Task to complete: A verbatim reproduction of the lines below, from the line containing "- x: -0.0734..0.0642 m" through the line containing "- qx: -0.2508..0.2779", both ends included, is the whole required output.

####

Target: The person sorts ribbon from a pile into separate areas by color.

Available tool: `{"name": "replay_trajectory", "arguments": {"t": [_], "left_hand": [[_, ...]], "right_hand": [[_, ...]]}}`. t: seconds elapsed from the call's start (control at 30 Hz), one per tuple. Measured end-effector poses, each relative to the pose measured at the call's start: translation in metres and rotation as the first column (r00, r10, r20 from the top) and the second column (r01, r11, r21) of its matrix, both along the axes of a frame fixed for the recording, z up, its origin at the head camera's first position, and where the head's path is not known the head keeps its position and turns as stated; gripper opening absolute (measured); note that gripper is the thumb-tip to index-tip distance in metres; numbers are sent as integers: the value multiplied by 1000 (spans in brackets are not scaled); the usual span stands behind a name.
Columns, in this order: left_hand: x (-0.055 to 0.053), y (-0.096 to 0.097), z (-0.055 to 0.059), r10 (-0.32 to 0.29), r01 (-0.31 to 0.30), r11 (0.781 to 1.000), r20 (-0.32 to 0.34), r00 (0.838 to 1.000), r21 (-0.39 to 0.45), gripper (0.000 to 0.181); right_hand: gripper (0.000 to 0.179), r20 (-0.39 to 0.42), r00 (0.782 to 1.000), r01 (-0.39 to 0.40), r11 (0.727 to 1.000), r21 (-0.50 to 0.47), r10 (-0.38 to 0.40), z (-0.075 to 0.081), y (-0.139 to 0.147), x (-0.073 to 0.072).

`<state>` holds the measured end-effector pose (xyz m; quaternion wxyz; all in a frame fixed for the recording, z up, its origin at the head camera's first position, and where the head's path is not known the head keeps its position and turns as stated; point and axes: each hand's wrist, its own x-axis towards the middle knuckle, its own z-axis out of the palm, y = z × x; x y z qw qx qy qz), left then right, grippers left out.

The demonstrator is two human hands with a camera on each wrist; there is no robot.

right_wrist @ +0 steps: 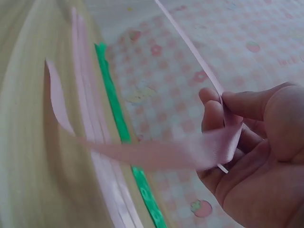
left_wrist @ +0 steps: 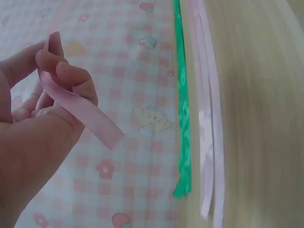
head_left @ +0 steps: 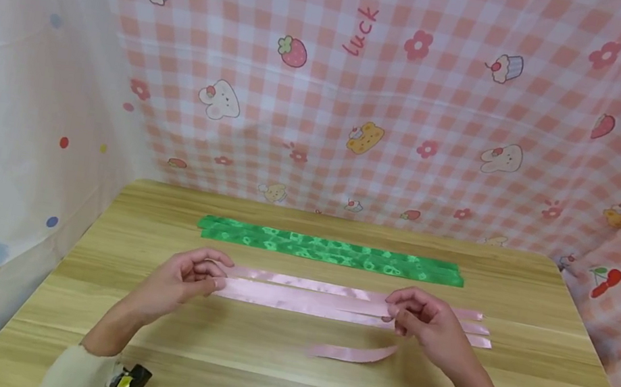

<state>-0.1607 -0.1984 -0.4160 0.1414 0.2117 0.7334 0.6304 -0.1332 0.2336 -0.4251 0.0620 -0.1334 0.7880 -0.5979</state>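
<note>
Between my two hands a pink satin ribbon [right_wrist: 166, 154] is drawn out above the table. My left hand [head_left: 176, 277] pinches it near one end, and a short tail of the ribbon [left_wrist: 95, 118] sticks out past the fingers. At the other side my right hand [head_left: 430, 326] holds the same ribbon between thumb and fingers. From there a longer, curved tail [head_left: 354, 353] hangs toward the near side. Several pink ribbons [head_left: 295, 282] lie straight, side by side, beneath; the held one overlaps them in the head view.
Behind the pink strips, shiny green ribbons [head_left: 331, 252] lie in a flat row on the wooden table [head_left: 218, 377]. A pink checked cloth [head_left: 326, 100] hangs at the table's back edge, and a white printed cloth [head_left: 7, 88] hangs on the left.
</note>
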Motion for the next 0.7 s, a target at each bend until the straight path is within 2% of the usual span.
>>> {"name": "replay_trajectory", "arguments": {"t": [0.2,0.43,0.7], "left_hand": [[0,-13,5,44,-45,999,-31,999,-22,26],[-1,-30,2,86,-86,996,-28,996,-24,22],[-4,-46,-6,154,-154,986,-10,988,-69,24]], "right_hand": [[18,-15,1000,-8,1000,-19,8,5,17,2],[12,-75,997,28,1000,3,-28,8,35,2],[16,-29,999,25,1000,-11,-25,6,57,4]]}}
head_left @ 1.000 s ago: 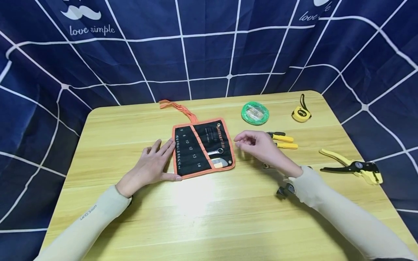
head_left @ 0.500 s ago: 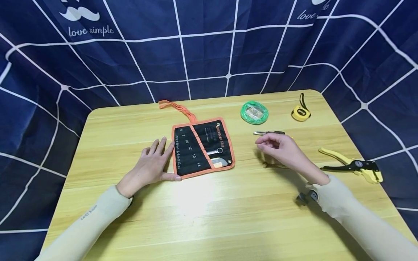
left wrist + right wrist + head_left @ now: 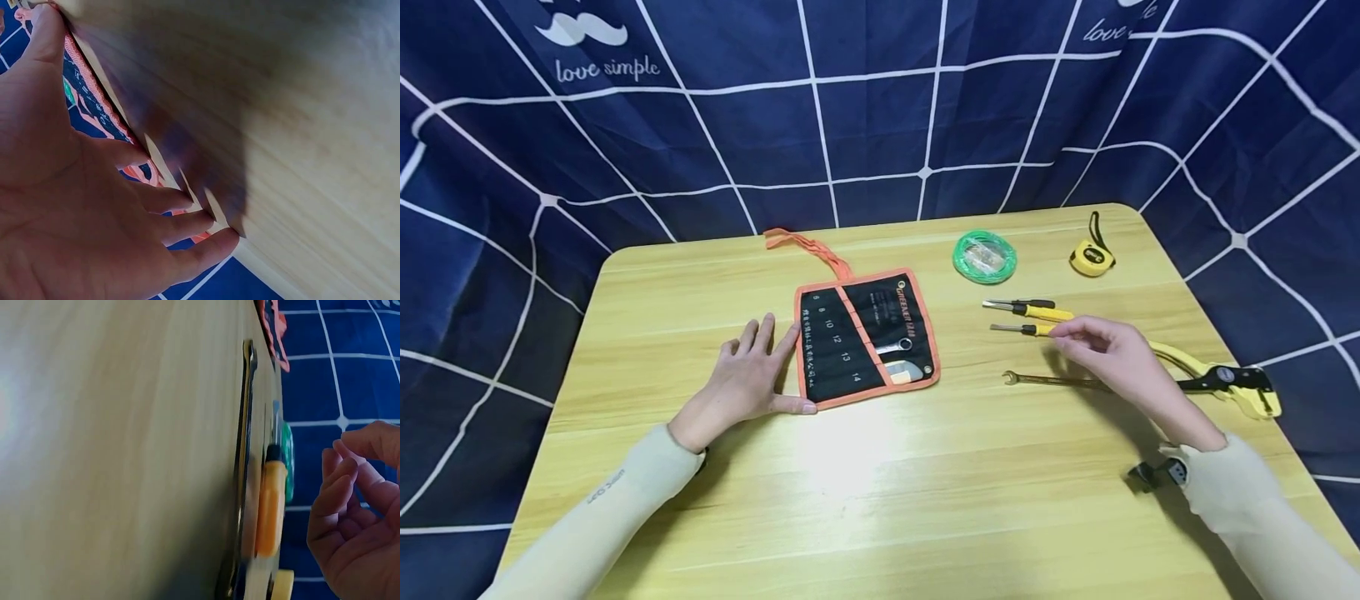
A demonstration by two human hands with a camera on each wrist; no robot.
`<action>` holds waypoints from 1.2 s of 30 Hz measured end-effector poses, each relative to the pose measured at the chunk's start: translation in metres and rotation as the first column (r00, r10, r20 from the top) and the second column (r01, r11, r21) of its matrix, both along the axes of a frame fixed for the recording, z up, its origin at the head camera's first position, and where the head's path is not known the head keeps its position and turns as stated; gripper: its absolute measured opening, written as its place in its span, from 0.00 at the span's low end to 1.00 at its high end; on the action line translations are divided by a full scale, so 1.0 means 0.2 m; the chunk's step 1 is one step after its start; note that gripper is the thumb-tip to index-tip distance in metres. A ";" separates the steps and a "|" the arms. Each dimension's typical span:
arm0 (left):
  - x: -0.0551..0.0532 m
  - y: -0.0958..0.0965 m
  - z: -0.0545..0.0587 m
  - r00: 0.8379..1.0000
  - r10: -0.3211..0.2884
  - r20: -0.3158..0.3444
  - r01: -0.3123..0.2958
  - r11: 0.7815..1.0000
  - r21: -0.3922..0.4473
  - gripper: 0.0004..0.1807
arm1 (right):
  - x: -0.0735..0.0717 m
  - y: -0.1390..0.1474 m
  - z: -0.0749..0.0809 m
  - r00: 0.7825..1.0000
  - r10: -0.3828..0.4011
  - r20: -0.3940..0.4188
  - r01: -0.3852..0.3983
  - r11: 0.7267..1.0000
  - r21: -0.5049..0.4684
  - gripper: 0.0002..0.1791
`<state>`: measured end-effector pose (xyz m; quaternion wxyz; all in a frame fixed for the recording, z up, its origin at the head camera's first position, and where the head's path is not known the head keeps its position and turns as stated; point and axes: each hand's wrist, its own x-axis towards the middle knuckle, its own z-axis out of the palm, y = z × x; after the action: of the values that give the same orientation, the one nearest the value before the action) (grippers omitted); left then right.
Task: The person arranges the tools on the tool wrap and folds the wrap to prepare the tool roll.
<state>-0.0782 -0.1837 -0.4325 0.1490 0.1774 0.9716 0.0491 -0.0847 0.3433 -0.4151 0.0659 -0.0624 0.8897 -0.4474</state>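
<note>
On the table lies a black tool pouch (image 3: 842, 346) with orange trim and printed size numbers. A combination wrench (image 3: 891, 347) and a blade-shaped piece (image 3: 904, 372) show in its right pocket. My left hand (image 3: 741, 375) rests flat with spread fingers along the pouch's left edge, the thumb at its lower corner. My right hand (image 3: 1105, 350) hovers, loosely curled and holding nothing, thumb and forefinger close together. In the head view its fingertips overlap the handle end of a yellow screwdriver (image 3: 1026, 330). A long wrench (image 3: 1045, 380) lies below it, partly hidden by the hand.
Another yellow screwdriver (image 3: 1037, 311) and a black-handled one (image 3: 1033, 303) lie just behind. A green wire coil (image 3: 984, 257) and a yellow tape measure (image 3: 1092, 259) sit toward the back. Yellow-and-black wire strippers (image 3: 1232, 382) lie at right. Orange ties (image 3: 812, 248) trail behind the pouch.
My right hand has moved right, away from the pouch and past the screwdrivers, uncovering them and the long wrench. The left hand stays in place at the pouch.
</note>
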 end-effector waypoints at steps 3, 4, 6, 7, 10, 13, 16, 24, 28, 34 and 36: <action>0.00 0.00 0.00 1.000 -0.002 -0.002 0.002 1.000 0.000 0.73 | 0.03 0.05 0.00 1.000 -0.006 0.000 0.006 1.000 -0.010 0.14; 0.00 0.00 0.00 1.000 -0.001 0.003 0.001 1.000 0.002 0.73 | 0.04 0.06 -0.01 1.000 -0.013 0.006 0.013 1.000 -0.007 0.14; 0.00 0.00 0.00 1.000 0.003 0.015 -0.003 1.000 0.005 0.73 | 0.05 0.09 -0.01 1.000 -0.024 0.018 0.023 1.000 0.008 0.14; 0.00 0.00 0.00 1.000 0.005 0.023 -0.005 1.000 0.004 0.73 | 0.06 0.10 -0.01 0.999 -0.026 0.025 0.026 0.999 0.019 0.15; -0.01 0.00 0.00 0.999 0.011 0.037 -0.011 1.000 0.002 0.74 | 0.09 0.14 -0.02 0.999 -0.035 0.039 0.033 0.998 0.051 0.15; -0.01 0.00 0.00 0.999 0.008 0.034 -0.008 1.000 -0.002 0.74 | 0.11 0.18 -0.04 0.999 -0.034 0.035 0.031 0.996 0.082 0.13; -0.01 0.01 0.00 0.999 0.008 0.033 -0.008 1.000 -0.002 0.74 | 0.12 0.21 -0.06 0.999 -0.028 0.018 0.026 0.993 0.112 0.11; -0.01 0.01 0.00 0.999 0.014 0.033 -0.015 1.000 0.011 0.74 | 0.14 0.25 -0.08 1.000 -0.023 -0.015 0.026 0.969 0.245 0.10; -0.01 0.01 -0.01 0.999 0.013 0.030 -0.013 1.000 0.014 0.74 | 0.14 0.24 -0.07 1.000 -0.004 -0.028 0.013 0.951 0.309 0.10; 0.00 0.00 -0.01 1.000 0.000 0.004 0.000 1.000 0.028 0.74 | 0.12 0.23 -0.08 0.995 0.079 -0.067 -0.049 0.928 0.370 0.06; 0.00 0.00 -0.01 1.000 0.001 0.002 -0.002 1.000 0.032 0.74 | 0.11 0.23 -0.08 0.989 0.121 -0.082 -0.080 0.918 0.388 0.05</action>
<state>-0.0784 -0.1831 -0.4340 0.1471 0.1789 0.9707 0.0647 -0.0622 0.3899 -0.4306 0.0532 -0.1174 0.9578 -0.2569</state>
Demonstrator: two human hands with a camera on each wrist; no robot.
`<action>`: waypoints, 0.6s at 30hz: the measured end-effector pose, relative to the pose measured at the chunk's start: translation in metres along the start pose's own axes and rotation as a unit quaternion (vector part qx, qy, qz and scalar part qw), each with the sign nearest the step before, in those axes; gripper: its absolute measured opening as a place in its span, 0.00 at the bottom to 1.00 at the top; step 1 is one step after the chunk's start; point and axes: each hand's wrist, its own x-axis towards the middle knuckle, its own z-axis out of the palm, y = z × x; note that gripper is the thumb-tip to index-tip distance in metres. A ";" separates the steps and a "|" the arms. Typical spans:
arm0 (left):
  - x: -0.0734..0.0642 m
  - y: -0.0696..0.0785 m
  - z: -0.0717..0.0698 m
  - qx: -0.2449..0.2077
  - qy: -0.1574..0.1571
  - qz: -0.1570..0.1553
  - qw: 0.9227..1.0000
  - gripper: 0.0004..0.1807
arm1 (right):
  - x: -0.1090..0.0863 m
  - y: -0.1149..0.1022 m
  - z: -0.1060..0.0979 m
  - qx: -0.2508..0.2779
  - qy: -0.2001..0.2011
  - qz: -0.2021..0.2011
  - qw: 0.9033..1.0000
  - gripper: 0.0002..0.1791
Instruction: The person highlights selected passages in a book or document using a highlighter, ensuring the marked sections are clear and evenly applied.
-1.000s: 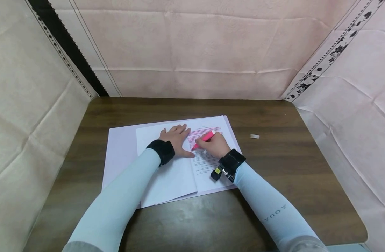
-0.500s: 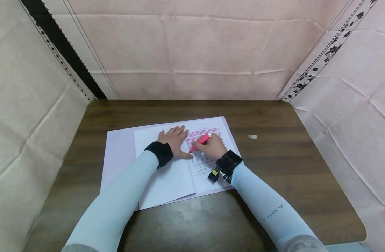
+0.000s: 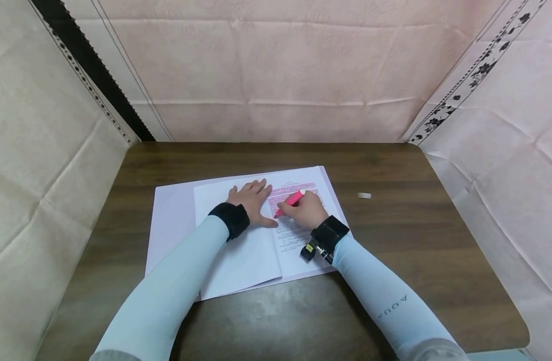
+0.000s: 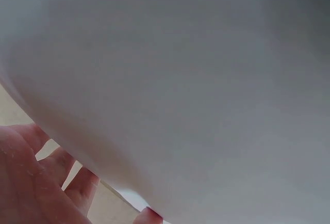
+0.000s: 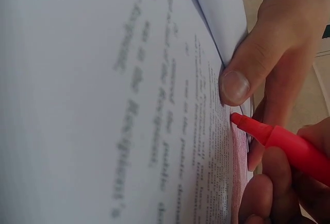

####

Answer to this exercise:
  - x: -0.0734..0.0642 m
  - y: -0.0696..0.0785 m
  - z: -0.0717..0.0698 m
  - qx: -0.2449..0.2077
  - qy: -0.1574..0.1571
  - qz: -0.1570..0.1553
  - qw: 0.9227..1.0000
  - gripper: 0.0004..0.1807
arm1 (right):
  - x: -0.1090..0.0863 m
  - y: -0.1149..0.1022 m
  - z: -0.1060..0.0979 m
  - qx: -0.2508..0.2779

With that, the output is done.